US 11,755,229 B2
Archival task processing in a data storage system
Shiv Shankar Kumar, Pune (IN); and Avadut Mungre, North Goa (IN)
Assigned to EMC IP HOLDING COMPANY LLC, Hopkinton, MA (US)
Filed by EMC IP Holding Company LLC, Hopkinton, MA (US)
Filed on Jun. 25, 2020, as Appl. No. 16/911,814.
Prior Publication US 2021/0405878 A1, Dec. 30, 2021
Int. Cl. G06F 12/00 (2006.01); G06F 3/06 (2006.01); G06F 21/62 (2013.01); G06F 21/60 (2013.01)

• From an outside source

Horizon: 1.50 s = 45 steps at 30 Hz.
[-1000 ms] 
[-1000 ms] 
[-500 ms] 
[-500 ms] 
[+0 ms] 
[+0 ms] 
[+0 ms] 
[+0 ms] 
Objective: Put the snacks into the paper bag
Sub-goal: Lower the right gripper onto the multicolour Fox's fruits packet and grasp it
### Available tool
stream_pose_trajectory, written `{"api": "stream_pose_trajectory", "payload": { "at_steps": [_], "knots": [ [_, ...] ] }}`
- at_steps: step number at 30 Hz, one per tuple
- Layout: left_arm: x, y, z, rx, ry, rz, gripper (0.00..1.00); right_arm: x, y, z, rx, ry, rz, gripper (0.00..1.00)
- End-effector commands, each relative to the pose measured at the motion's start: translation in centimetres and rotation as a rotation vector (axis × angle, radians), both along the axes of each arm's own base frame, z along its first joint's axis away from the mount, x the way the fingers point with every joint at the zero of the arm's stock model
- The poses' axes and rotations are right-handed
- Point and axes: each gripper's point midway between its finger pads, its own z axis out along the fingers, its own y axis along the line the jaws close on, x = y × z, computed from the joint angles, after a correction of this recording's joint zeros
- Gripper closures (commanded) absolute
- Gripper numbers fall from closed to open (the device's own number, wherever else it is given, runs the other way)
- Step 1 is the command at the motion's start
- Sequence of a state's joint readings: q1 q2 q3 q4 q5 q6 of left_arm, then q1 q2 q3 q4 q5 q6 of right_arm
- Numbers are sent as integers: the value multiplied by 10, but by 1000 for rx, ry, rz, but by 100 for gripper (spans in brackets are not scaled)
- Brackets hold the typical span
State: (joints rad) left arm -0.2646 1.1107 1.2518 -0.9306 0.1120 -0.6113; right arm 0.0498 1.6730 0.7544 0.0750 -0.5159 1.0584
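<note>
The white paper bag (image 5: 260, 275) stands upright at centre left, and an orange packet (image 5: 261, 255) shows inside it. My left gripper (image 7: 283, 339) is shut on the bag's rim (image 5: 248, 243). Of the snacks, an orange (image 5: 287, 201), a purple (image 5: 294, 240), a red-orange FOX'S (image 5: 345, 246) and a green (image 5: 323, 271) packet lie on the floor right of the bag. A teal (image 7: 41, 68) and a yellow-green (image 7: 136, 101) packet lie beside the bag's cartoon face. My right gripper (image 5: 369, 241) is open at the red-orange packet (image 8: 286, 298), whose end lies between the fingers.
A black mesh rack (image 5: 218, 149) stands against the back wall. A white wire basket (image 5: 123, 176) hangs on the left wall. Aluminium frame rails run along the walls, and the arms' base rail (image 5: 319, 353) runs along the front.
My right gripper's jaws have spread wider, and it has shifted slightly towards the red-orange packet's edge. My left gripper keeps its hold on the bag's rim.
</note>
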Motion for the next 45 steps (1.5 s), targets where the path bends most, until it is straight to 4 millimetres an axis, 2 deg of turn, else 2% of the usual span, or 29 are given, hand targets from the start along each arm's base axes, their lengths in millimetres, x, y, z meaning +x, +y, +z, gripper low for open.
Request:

CPC G06F 3/065 (2013.01) [G06F 3/0604 (2013.01); G06F 3/067 (2013.01); G06F 3/0619 (2013.01); G06F 3/0653 (2013.01); G06F 3/0659 (2013.01); G06F 3/0683 (2013.01); G06F 21/602 (2013.01); G06F 21/6218 (2013.01)] 20 Claims
OG exemplary drawing
 
1. A data storage system, comprising:
a memory that stores computer executable components; and
a processor that executes computer executable components stored in the memory, wherein the computer executable components comprise:
a file designation component that selects a file stored by a primary computing cluster of the data storage system for archival to a remote storage system;
a cluster selection component that identifies secondary computing clusters of the data storage system that are distinct from the primary computing cluster and have respective copies of the file, wherein the cluster selection component selects, from the secondary computing clusters after identifying the secondary computing clusters and in response to determining that respective second file systems of the secondary computing clusters utilize second file system versions that are different from a first file system version of a first file system utilized by the primary computing cluster, a first secondary computing cluster having a second file system, of the second file systems, that utilizes a second file system version, of the second file system versions, that is closest to the first file system version; and
an archival management component that, in response to determining that a copy, of the respective copies of the file and stored by the first secondary computing cluster, matches the file stored by the primary computing cluster, directs the first secondary computing cluster to archive the copy of the file to the remote storage system instead of the primary computing cluster.